Starting at the line that contains "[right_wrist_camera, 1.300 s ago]" and ending at the line that contains "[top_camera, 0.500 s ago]", the lines below are to be given again exactly, with nothing added.

§ **DATA PROVIDED**:
== Segment start ==

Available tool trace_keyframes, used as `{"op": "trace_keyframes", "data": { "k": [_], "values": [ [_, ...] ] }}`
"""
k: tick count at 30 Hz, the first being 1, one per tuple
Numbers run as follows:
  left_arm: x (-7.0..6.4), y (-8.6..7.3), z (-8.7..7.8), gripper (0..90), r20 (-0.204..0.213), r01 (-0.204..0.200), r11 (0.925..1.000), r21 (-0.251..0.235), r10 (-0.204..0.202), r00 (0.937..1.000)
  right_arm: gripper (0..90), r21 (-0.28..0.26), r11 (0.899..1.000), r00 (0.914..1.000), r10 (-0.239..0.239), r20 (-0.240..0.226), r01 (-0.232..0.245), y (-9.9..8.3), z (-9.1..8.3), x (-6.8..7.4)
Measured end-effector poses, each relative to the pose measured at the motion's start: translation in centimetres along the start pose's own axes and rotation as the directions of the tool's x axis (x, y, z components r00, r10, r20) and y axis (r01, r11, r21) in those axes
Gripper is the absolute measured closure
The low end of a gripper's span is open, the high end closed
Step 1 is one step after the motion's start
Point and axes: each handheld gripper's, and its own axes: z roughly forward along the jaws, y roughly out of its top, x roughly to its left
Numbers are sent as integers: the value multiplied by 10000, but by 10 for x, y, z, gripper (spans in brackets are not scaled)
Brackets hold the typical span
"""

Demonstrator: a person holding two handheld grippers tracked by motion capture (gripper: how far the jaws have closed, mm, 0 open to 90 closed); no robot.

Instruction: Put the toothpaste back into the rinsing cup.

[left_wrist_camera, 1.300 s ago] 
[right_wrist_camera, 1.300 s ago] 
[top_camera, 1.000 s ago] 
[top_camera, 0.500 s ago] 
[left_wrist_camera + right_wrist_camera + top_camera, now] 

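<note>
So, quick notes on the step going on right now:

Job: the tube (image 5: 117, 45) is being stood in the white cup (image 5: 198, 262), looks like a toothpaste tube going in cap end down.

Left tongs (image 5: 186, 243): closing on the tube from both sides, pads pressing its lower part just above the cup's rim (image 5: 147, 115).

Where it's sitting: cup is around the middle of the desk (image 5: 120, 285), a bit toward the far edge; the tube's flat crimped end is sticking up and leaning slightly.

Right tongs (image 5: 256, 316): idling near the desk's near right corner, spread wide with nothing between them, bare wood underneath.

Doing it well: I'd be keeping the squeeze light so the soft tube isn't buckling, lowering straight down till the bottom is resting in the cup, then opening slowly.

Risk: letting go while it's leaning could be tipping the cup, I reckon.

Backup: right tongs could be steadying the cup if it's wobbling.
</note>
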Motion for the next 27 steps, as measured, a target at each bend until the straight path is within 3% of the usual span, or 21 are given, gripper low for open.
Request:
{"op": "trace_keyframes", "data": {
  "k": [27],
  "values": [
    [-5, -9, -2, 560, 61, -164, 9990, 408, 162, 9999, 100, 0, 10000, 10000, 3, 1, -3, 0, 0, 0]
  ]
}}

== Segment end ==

§ **RESULT OF THE EXERCISE**:
[right_wrist_camera, 1.300 s ago] 
[top_camera, 1.000 s ago] 
[top_camera, 0.500 s ago] 

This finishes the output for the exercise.